In dossier this month, we profile for our readers a few personalities, who have largely remained in the sidelines of diaspora news.  Though each of them have made their mark in their own domains and are known in their communities for the work they have afforded during the course of their lifetimes so far, they have mostly remained out of the public eye.  NRI Achievers profiles them for our readers.  

                                                                       

KIRAN M. GOSAVI

Nasik, one of India’s age-old cities located in Maharashtra, known for its links to the epic “Ramayana,” and a city of temples and the Singhasth Kumbh is the birthplace of Kiran M Gosavi, a current resident in Nigeria.  Kiran’s liberal outlook and non-conformist views of from his young years found resonance with the prospect of travelling to the African continent, which in a way may be called the birth place of Satyagarha.  After moving from India to the dark continent, he did a short stint in Ethiopia, before finding himself a place in the sun in Nigeria.  As a well-respected political and social activist, Kiran is today considered one of the continent’s top professionals in his field.

Kiran works as the Director (Operations) for a large media house and publishing company, while simultaneously providing his expertise in the form of consultancy services on turnkey basis to large projects in the African printing industry.   His thoroughly professional approach, hard work and his adeptness in adapting the latest technologies and global best-practices in the trade are the ingredients of his success and behind his phenomenal rise to the apex of his field over a short span of time.
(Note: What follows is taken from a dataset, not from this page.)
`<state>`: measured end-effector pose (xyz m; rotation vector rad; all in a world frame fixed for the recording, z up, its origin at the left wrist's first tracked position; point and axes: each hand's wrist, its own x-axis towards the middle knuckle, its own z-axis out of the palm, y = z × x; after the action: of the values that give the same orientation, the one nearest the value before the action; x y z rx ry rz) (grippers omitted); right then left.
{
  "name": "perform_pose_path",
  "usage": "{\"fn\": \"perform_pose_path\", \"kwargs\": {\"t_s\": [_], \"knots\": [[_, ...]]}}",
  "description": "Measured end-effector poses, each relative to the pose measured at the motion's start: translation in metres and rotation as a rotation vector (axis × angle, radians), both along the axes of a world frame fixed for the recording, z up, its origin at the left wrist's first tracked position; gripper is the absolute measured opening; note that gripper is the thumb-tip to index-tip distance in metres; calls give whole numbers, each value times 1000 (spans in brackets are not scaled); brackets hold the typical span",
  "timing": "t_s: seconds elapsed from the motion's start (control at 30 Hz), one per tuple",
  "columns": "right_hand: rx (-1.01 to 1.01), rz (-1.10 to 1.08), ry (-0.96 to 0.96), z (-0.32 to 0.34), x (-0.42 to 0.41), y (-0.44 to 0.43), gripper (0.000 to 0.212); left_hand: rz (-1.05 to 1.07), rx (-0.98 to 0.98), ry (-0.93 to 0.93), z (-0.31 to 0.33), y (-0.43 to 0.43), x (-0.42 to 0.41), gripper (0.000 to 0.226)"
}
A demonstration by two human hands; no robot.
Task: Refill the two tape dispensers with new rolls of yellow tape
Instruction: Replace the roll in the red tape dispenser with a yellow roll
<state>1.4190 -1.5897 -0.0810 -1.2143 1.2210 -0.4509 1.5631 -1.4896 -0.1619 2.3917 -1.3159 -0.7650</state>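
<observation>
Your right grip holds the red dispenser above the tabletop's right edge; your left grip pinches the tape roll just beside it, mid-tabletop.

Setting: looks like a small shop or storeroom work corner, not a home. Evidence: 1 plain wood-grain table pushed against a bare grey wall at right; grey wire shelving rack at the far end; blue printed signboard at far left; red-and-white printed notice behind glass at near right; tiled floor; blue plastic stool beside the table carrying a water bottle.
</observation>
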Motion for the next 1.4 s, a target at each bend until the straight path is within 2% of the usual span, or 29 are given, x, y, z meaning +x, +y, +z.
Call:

Despite of his more-than-busy lifestyle, he has never ever relegated thoughts of India to the backseat, rooting and always standing first for subjects close to his heart.  Though being in a nation that’s a continent apart from the homeland, he has always remained political aware, and in fact enjoys playing the role of a cultural ambassador of India to African society.   In his adopted country, he is ever busy in playing a key role organising Indian festivities and working toward enhancing people-to-people contact between the two countries, for the benefit of increased trade and closer cultural exchange.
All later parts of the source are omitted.